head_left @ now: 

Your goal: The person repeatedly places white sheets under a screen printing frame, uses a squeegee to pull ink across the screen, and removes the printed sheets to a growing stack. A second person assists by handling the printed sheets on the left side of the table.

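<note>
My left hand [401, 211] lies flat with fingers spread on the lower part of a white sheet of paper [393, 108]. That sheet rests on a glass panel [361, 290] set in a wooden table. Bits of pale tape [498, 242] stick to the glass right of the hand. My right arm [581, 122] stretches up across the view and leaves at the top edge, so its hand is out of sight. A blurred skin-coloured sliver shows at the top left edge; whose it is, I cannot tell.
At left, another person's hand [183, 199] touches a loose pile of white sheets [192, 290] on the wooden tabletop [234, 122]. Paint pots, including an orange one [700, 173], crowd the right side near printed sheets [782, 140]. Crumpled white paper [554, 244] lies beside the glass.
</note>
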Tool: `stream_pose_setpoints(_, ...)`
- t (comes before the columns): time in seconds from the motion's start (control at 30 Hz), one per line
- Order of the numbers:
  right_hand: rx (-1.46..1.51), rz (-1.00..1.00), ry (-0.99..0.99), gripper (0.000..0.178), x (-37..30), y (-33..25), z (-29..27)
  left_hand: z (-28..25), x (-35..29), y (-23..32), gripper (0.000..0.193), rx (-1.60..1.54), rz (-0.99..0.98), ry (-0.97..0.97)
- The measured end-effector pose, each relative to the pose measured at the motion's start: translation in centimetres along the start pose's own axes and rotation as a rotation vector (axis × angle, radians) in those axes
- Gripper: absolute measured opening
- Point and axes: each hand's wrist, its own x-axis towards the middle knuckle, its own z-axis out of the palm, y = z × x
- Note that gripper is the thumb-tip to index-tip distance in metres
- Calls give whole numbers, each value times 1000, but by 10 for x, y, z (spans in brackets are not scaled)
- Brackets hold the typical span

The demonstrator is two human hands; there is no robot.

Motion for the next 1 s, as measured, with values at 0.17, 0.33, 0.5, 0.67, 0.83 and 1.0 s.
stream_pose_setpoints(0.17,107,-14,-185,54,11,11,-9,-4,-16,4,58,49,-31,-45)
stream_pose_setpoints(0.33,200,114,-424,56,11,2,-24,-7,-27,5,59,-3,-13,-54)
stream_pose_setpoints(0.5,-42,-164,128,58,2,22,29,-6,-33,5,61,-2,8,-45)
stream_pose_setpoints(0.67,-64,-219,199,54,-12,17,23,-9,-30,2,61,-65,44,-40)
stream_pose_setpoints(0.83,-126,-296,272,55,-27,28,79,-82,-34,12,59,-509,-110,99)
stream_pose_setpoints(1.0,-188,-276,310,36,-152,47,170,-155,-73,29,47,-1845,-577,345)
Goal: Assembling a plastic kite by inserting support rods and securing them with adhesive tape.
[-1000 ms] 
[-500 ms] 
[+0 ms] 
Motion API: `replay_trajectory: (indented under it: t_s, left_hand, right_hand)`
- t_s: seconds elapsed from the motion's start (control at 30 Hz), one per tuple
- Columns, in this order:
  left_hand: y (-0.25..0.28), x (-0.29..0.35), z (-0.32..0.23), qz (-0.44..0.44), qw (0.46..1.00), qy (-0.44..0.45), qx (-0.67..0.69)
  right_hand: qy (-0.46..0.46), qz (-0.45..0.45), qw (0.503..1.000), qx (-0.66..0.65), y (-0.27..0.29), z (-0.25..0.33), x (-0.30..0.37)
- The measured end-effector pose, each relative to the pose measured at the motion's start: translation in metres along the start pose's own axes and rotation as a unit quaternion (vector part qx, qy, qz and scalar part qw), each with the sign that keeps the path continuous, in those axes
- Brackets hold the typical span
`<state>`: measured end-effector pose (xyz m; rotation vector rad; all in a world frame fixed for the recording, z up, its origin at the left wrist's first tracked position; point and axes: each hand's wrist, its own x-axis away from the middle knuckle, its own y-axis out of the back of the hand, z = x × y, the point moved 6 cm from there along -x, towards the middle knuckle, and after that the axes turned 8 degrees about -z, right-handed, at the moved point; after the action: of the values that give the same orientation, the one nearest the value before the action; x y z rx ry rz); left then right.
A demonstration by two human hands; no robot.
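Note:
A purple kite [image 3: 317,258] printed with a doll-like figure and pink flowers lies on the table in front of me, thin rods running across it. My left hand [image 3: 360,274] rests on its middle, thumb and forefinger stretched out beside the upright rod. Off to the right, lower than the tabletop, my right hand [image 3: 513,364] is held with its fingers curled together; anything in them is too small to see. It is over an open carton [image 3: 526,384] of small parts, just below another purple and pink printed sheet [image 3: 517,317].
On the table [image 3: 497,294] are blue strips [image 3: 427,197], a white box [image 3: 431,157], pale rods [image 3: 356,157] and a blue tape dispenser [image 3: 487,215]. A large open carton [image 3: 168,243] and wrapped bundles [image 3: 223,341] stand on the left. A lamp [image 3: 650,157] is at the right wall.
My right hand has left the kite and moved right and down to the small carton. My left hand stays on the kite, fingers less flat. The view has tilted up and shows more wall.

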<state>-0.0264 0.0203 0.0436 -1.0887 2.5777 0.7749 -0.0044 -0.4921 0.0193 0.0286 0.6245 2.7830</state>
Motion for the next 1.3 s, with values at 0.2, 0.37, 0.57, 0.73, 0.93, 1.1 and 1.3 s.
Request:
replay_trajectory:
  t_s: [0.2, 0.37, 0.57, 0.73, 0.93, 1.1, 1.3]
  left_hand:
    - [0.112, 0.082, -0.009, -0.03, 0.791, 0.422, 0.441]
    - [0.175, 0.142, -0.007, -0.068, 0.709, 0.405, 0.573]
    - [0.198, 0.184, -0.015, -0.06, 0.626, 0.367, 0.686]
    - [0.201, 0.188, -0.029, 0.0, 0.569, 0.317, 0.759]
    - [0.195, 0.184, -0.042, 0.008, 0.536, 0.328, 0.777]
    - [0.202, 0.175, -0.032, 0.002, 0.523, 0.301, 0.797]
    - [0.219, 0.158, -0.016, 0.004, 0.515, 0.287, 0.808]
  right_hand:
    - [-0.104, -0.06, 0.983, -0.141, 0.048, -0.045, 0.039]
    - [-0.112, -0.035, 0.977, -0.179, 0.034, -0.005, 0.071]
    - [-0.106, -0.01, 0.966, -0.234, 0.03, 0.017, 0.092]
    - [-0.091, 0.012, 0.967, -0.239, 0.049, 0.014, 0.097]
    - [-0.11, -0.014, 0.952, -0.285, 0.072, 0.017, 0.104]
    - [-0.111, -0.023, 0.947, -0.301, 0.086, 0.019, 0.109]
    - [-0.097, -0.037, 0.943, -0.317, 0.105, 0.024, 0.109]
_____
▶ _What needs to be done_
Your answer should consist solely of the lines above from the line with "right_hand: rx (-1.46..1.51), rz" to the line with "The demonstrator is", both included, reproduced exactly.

▶ _Response to this exercise_
  right_hand: rx (-1.46..1.51), rz (-1.00..1.00), ry (-0.99..0.99), gripper (0.000..0.178), x (-37..30), y (-33..25), z (-29..27)
  left_hand: z (-28..25), x (-35..29), y (-23..32), gripper (0.000..0.193), rx (-1.60..1.54), rz (-0.99..0.98), ry (-0.97..0.97)
- The measured end-effector pose, each relative to the pose measured at the motion's start: translation in centimetres along the start pose's own axes and rotation as a rotation vector (axis × angle, radians) in those axes
- Gripper: absolute measured opening
- Point and axes: each hand's wrist, its own x-axis towards the middle knuckle, its own z-axis out of the palm, y = z × x
- Note that gripper is the thumb-tip to index-tip distance in metres
- Calls give whole numbers, each value times 1000, but by 10 for x, y, z (spans in brackets are not scaled)
- Brackets hold the typical span

The demonstrator is two human hands; there is no robot.

The full answer has now been given.